● **HOW TO COMPLETE THIS TASK**: Write the data out again in full, with no departure from the original.

● **PROVIDED DATA**:
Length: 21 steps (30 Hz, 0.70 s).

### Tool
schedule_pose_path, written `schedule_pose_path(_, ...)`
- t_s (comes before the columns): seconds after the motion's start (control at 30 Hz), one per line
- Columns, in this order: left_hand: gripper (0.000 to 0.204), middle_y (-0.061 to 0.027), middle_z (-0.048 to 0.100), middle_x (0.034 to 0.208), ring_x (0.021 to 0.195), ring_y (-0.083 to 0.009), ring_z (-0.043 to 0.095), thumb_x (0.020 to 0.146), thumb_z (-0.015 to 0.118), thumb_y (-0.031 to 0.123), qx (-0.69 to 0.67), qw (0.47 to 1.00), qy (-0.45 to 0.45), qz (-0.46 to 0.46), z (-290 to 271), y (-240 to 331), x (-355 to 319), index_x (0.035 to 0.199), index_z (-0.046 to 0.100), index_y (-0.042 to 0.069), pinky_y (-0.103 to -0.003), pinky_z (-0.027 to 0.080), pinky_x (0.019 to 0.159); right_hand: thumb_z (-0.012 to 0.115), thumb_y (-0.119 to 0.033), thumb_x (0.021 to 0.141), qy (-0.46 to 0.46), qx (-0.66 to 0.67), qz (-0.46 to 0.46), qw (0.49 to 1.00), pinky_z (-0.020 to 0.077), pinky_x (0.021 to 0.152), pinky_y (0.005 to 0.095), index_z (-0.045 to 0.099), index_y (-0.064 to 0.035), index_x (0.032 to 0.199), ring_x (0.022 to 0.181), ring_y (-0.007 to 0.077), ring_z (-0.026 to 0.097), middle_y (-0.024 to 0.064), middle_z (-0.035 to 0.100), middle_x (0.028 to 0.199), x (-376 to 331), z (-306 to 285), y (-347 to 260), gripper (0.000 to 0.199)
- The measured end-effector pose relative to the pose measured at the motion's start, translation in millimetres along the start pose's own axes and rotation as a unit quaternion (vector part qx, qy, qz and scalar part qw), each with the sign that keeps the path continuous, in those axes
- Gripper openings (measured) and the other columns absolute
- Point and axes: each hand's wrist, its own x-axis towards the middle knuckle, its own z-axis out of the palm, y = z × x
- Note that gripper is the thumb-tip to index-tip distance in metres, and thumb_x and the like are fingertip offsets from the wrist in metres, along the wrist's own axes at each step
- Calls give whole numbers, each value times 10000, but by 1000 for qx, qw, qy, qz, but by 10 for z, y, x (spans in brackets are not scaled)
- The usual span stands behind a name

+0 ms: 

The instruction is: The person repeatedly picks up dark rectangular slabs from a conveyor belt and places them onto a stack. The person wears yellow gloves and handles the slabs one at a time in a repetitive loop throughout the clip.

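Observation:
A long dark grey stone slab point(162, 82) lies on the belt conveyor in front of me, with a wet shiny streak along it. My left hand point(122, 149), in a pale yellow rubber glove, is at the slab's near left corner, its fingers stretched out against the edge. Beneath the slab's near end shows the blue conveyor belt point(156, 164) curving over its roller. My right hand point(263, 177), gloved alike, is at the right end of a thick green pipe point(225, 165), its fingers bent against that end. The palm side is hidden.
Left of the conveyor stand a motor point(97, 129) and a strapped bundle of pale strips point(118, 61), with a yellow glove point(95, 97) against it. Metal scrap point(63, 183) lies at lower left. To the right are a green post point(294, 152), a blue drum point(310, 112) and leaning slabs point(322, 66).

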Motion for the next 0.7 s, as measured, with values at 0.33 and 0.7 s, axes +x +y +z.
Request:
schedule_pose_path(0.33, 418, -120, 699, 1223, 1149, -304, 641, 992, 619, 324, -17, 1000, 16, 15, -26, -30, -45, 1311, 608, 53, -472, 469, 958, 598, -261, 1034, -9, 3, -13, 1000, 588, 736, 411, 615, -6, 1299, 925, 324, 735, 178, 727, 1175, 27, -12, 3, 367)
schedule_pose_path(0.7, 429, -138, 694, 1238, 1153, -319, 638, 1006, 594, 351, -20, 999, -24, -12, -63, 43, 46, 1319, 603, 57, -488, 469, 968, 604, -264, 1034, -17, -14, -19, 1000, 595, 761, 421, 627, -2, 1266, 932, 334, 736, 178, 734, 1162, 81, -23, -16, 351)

● **RESPONSE TO THIS EXERCISE**:
Length: 21 steps (30 Hz, 0.70 s).

### Tool
schedule_pose_path, written `schedule_pose_path(_, ...)`
- t_s (comes before the columns): seconds after the motion's start (control at 30 Hz), one per line
- Columns, in this order: left_hand: gripper (0.000 to 0.204), middle_y (-0.061 to 0.027), middle_z (-0.048 to 0.100), middle_x (0.034 to 0.208), ring_x (0.021 to 0.195), ring_y (-0.083 to 0.009), ring_z (-0.043 to 0.095), thumb_x (0.020 to 0.146), thumb_z (-0.015 to 0.118), thumb_y (-0.031 to 0.123), qx (-0.69 to 0.67), qw (0.47 to 1.00), qy (-0.45 to 0.45), qz (-0.46 to 0.46), z (-290 to 271), y (-240 to 331), x (-355 to 319), index_x (0.035 to 0.199), index_z (-0.046 to 0.100), index_y (-0.042 to 0.069), pinky_y (-0.103 to -0.003), pinky_z (-0.027 to 0.080), pinky_x (0.019 to 0.159); right_hand: thumb_z (-0.012 to 0.115), thumb_y (-0.119 to 0.033), thumb_x (0.021 to 0.141), qy (-0.46 to 0.46), qx (-0.66 to 0.67), qz (-0.46 to 0.46), qw (0.49 to 1.00), pinky_z (-0.020 to 0.077), pinky_x (0.021 to 0.152), pinky_y (0.005 to 0.095), index_z (-0.045 to 0.099), index_y (-0.064 to 0.035), index_x (0.032 to 0.199), ring_x (0.022 to 0.181), ring_y (-0.007 to 0.077), ring_z (-0.026 to 0.097), middle_y (-0.024 to 0.064), middle_z (-0.035 to 0.100), middle_x (0.028 to 0.199), x (-376 to 331), z (-306 to 285), y (-347 to 260), gripper (0.000 to 0.199)
- The measured end-effector pose relative to the pose measured at the motion's start, translation in millimetres along the start pose's own axes and rotation as a unit quaternion (vector part qx, qy, qz and scalar part qw), each with the sign that keeps the path continuous, in those axes
- Gripper openings (measured) and the other columns absolute
- Point and axes: each hand's wrist, its own x-axis towards the middle knuckle, its own z-axis out of the palm, y = z × x
- Note that gripper is the thumb-tip to index-tip distance in metres, and thumb_x and the like are fingertip offsets from the wrist in metres, along the wrist's own axes at each step
- Calls give whole numbers, each value times 10000, but by 1000 for qx, qw, qy, qz, but by 10 for z, y, x (spans in brackets are not scaled)
- The usual span stands behind a name

+0 ms: 

The instruction is: The person repeatedly picks up dark rectangular slabs from a conveyor belt and places them onto a stack. The person wears yellow gloves and handles the slabs one at a time in a repetitive loop throughout the clip.

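Observation:
A long dark grey stone slab point(162, 82) lies on the belt conveyor in front of me, with a wet shiny streak along it. My left hand point(122, 149), in a pale yellow rubber glove, is at the slab's near left corner, its fingers stretched out against the edge. Beneath the slab's near end shows the blue conveyor belt point(156, 164) curving over its roller. My right hand point(263, 177), gloved alike, is at the right end of a thick green pipe point(225, 165), its fingers bent against that end. The palm side is hidden.
Left of the conveyor stand a motor point(97, 129) and a strapped bundle of pale strips point(118, 61), with a yellow glove point(95, 97) against it. Metal scrap point(63, 183) lies at lower left. To the right are a green post point(294, 152), a blue drum point(310, 112) and leaning slabs point(322, 66).
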
Motion for the next 0.7 s, as measured, with values at 0.33 and 0.7 s, axes +x +y +z.
Request:
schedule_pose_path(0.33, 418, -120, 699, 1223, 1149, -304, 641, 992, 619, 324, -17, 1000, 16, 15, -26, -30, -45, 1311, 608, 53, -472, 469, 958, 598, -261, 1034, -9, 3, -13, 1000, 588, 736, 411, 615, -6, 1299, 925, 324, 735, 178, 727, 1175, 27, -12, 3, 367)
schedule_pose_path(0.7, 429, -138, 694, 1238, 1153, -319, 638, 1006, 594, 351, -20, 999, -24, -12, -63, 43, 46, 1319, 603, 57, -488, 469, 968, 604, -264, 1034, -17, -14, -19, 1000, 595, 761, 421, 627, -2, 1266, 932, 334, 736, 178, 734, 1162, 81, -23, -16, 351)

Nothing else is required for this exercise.